What to produce
Repeat the following data exactly, omitting pictures.

Records provided
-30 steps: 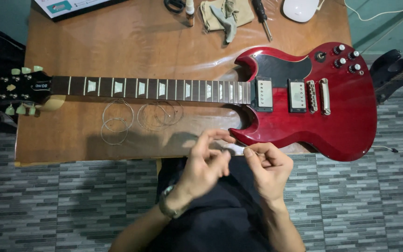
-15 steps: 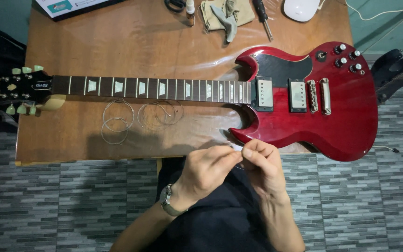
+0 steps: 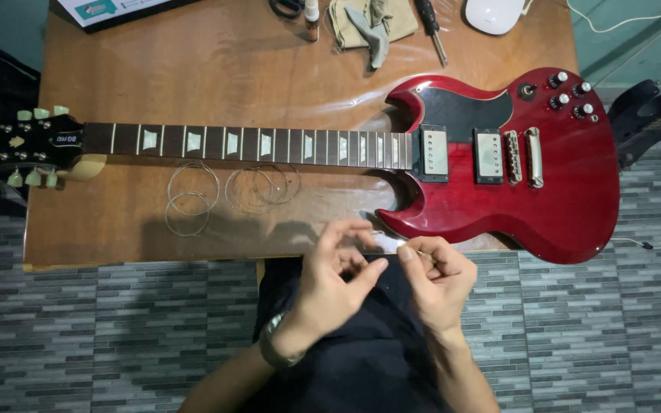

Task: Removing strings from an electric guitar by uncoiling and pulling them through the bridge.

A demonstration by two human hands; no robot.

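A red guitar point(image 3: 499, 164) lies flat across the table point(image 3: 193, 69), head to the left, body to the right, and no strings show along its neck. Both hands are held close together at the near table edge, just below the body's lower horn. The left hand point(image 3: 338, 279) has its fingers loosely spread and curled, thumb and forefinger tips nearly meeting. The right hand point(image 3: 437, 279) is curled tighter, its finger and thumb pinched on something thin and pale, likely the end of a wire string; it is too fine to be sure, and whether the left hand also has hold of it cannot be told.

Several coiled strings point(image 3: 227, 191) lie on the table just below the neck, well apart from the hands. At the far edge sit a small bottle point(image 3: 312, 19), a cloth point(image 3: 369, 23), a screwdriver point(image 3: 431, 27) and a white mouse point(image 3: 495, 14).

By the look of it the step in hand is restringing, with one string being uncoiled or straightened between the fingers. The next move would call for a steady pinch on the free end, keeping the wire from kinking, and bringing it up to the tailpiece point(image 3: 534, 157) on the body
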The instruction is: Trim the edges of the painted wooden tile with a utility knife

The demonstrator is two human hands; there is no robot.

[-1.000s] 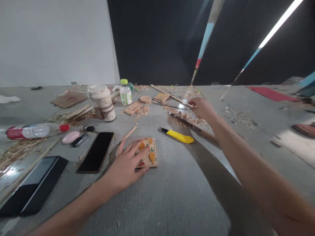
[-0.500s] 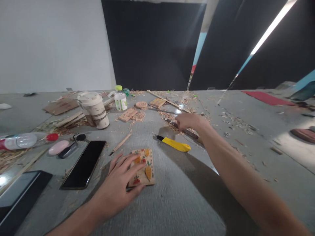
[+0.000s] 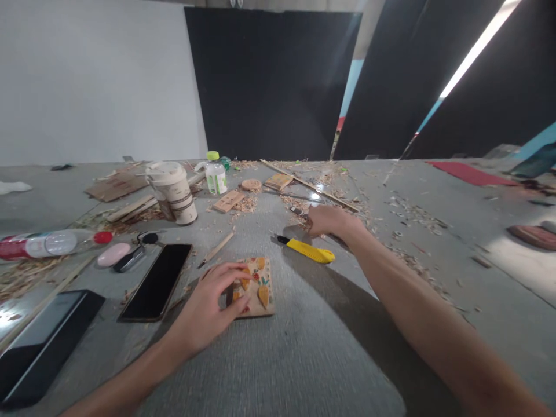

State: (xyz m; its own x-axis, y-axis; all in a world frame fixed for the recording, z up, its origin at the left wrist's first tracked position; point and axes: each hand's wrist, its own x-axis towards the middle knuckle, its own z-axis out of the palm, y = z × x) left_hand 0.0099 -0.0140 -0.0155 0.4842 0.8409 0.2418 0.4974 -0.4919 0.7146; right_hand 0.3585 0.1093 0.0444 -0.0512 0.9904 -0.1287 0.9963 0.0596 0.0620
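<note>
My left hand (image 3: 217,295) rests over the left part of a square wooden block (image 3: 256,307) carved and painted with orange and red fruit. Its fingers are bent and the thumb lies apart from them, touching the block's face. Farther off, my right hand (image 3: 325,220) is closed over a long, narrow dark tool (image 3: 299,212) lying among shavings; only its far end shows, so its kind is unclear. A yellow utility knife (image 3: 309,251) lies between the two hands. Left of the block is a thin wooden-handled carving tool (image 3: 216,250).
At left lie a phone (image 3: 158,284), a dark device (image 3: 47,347), a pink oval object (image 3: 113,255) and a plastic bottle (image 3: 54,243). Behind stand a paper cup (image 3: 176,194) and a green-capped bottle (image 3: 216,176), near carved wooden pieces (image 3: 229,201), a long strip (image 3: 313,186) and shavings.
My left hand has drawn back slightly leftward on the block, its fingers now more bent, showing more of the painted face. My right hand has shifted slightly left along the dark tool.
</note>
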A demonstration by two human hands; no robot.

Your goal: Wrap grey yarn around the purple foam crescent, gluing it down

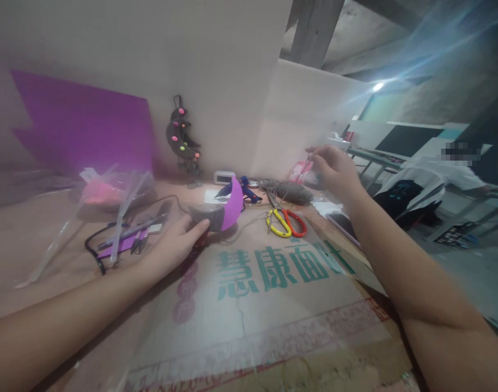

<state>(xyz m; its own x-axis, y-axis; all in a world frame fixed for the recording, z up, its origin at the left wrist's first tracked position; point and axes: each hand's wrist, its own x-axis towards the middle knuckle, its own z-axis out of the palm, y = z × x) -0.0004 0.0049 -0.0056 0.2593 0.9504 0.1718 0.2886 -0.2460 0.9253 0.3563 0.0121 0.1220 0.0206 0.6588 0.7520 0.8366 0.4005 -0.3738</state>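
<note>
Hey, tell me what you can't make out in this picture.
In the head view:
Some fingers of the left hand: hidden behind the purple crescent.
Full path of the strand at the right hand: too thin, blurred.
White device: display too small to read.
Left arm: cut off by the edge.

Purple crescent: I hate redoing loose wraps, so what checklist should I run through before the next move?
1. Crescent in the left hand: ok, held at its grey-wrapped end.
2. Thin strand in the right hand: ok, pinched at the fingertips.
3. Grey wrap covering everything: not ok, the upper end is bare purple.
4. Wrap tightness: cannot tell, too blurred.
5. Scissors clear of both hands: ok.
</note>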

Task solution
-30 steps: 
-15 steps: 
+0 steps: 

Task: Removing strings from an electric guitar by uncoiling and pulling them through the bridge.

A demonstration by two human hands; no robot.

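A red guitar point(image 3: 499, 164) lies flat across the table point(image 3: 193, 69), head to the left, body to the right, and no strings show along its neck. Both hands are held close together at the near table edge, just below the body's lower horn. The left hand point(image 3: 338, 279) has its fingers loosely spread and curled, thumb and forefinger tips nearly meeting. The right hand point(image 3: 437, 279) is curled tighter, its finger and thumb pinched on something thin and pale, likely the end of a wire string; it is too fine to be sure, and whether the left hand also has hold of it cannot be told.

Several coiled strings point(image 3: 227, 191) lie on the table just below the neck, well apart from the hands. At the far edge sit a small bottle point(image 3: 312, 19), a cloth point(image 3: 369, 23), a screwdriver point(image 3: 431, 27) and a white mouse point(image 3: 495, 14).

By the look of it the step in hand is restringing, with one string being uncoiled or straightened between the fingers. The next move would call for a steady pinch on the free end, keeping the wire from kinking, and bringing it up to the tailpiece point(image 3: 534, 157) on the body
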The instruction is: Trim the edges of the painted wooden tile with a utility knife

The demonstrator is two human hands; there is no robot.

[-1.000s] 
[-0.500s] 
[+0.000s] 

State: (xyz m; its own x-axis, y-axis; all in a world frame fixed for the recording, z up, its origin at the left wrist's first tracked position; point and axes: each hand's wrist, its own x-axis towards the middle knuckle, its own z-axis out of the palm, y = z × x) left_hand 0.0099 -0.0140 -0.0155 0.4842 0.8409 0.2418 0.4974 -0.4919 0.7146; right_hand 0.3585 0.1093 0.0444 -0.0512 0.9904 -0.1287 0.9963 0.0596 0.0620
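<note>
My left hand (image 3: 217,295) rests over the left part of a square wooden block (image 3: 256,307) carved and painted with orange and red fruit. Its fingers are bent and the thumb lies apart from them, touching the block's face. Farther off, my right hand (image 3: 325,220) is closed over a long, narrow dark tool (image 3: 299,212) lying among shavings; only its far end shows, so its kind is unclear. A yellow utility knife (image 3: 309,251) lies between the two hands. Left of the block is a thin wooden-handled carving tool (image 3: 216,250).
At left lie a phone (image 3: 158,284), a dark device (image 3: 47,347), a pink oval object (image 3: 113,255) and a plastic bottle (image 3: 54,243). Behind stand a paper cup (image 3: 176,194) and a green-capped bottle (image 3: 216,176), near carved wooden pieces (image 3: 229,201), a long strip (image 3: 313,186) and shavings.
My left hand has drawn back slightly leftward on the block, its fingers now more bent, showing more of the painted face. My right hand has shifted slightly left along the dark tool.
</note>
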A demonstration by two human hands; no robot.

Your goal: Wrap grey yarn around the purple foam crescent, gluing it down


<state>(xyz m; its own x-axis, y-axis; all in a world frame fixed for the recording, z up, its origin at the left wrist's first tracked position; point and axes: each hand's wrist, its own x-axis towards the middle knuckle, its own z-axis out of the palm, y = z × x) -0.0004 0.0049 -0.0056 0.2593 0.9504 0.1718 0.2886 -0.2460 0.9253 0.3563 0.0121 0.1220 0.0206 0.6588 0.7520 0.8366 0.4005 -0.3738</state>
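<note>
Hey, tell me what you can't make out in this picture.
In the head view:
Some fingers of the left hand: hidden behind the purple crescent.
Full path of the strand at the right hand: too thin, blurred.
White device: display too small to read.
Left arm: cut off by the edge.

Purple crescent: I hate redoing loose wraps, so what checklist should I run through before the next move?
1. Crescent in the left hand: ok, held at its grey-wrapped end.
2. Thin strand in the right hand: ok, pinched at the fingertips.
3. Grey wrap covering everything: not ok, the upper end is bare purple.
4. Wrap tightness: cannot tell, too blurred.
5. Scissors clear of both hands: ok.
</note>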

The output is finished and nothing more is needed.